# Try it:
Extract the final stretch of the data: the line that contains "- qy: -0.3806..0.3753" and every line after it, unaltered, and no other lines.

# The data:

- Opening Delimiter -

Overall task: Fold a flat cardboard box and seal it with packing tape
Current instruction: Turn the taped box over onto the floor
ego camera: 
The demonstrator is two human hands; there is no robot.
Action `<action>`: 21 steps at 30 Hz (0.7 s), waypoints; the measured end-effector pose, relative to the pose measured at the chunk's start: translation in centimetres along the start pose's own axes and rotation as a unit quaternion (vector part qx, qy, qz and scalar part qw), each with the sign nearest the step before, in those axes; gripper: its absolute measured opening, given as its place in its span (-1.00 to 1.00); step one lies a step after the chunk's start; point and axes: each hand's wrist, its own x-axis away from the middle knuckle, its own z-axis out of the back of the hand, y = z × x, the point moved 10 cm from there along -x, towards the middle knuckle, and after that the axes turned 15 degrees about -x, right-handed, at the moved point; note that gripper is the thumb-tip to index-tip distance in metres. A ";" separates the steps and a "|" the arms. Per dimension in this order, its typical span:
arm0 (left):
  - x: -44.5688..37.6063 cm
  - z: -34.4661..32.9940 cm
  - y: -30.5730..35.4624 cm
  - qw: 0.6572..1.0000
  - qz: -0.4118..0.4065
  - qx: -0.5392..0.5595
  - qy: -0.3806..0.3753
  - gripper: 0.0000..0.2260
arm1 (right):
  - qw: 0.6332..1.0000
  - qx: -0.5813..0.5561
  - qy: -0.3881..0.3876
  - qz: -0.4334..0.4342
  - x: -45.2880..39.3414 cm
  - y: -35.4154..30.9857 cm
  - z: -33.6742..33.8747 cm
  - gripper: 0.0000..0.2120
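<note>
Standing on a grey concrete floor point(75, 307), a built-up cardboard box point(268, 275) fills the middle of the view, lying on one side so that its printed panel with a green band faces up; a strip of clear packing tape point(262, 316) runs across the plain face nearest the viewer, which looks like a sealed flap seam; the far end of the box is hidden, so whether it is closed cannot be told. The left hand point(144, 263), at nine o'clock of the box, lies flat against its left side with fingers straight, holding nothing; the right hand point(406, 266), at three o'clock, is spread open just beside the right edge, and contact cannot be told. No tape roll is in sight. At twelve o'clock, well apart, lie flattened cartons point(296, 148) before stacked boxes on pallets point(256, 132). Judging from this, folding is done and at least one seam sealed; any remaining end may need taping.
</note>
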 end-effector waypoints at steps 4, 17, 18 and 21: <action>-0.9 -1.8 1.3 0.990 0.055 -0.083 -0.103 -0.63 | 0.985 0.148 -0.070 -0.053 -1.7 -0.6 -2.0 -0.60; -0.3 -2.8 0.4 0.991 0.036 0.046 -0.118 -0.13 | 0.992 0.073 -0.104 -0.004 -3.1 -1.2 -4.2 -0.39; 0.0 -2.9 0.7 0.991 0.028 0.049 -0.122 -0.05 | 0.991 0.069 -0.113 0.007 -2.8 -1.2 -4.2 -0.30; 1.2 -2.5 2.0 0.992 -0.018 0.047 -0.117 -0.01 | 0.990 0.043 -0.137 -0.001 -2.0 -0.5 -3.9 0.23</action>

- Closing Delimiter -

# Result of this exercise:
  - qy: -0.3806..0.3753
  - gripper: 0.0000..0.2260
arm1 (right):
  - qw: 0.6332..1.0000
  - qx: -0.5813..0.5561
  - qy: -0.3881..0.3876
  - qz: -0.4334..0.4342
  - x: -45.2880..39.3414 cm
  - y: -35.4154..30.9857 cm
  - z: -33.6742..33.8747 cm
  - gripper: 0.0000..0.2120
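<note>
Standing on a grey concrete floor point(75, 307), a built-up cardboard box point(268, 275) fills the middle of the view, lying on one side so that its printed panel with a green band faces up; a strip of clear packing tape point(262, 316) runs across the plain face nearest the viewer, which looks like a sealed flap seam; the far end of the box is hidden, so whether it is closed cannot be told. The left hand point(144, 263), at nine o'clock of the box, lies flat against its left side with fingers straight, holding nothing; the right hand point(406, 266), at three o'clock, is spread open just beside the right edge, and contact cannot be told. No tape roll is in sight. At twelve o'clock, well apart, lie flattened cartons point(296, 148) before stacked boxes on pallets point(256, 132). Judging from this, folding is done and at least one seam sealed; any remaining end may need taping.
</note>
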 end-effector waypoints at steps 4, 17, 18 and 21: <action>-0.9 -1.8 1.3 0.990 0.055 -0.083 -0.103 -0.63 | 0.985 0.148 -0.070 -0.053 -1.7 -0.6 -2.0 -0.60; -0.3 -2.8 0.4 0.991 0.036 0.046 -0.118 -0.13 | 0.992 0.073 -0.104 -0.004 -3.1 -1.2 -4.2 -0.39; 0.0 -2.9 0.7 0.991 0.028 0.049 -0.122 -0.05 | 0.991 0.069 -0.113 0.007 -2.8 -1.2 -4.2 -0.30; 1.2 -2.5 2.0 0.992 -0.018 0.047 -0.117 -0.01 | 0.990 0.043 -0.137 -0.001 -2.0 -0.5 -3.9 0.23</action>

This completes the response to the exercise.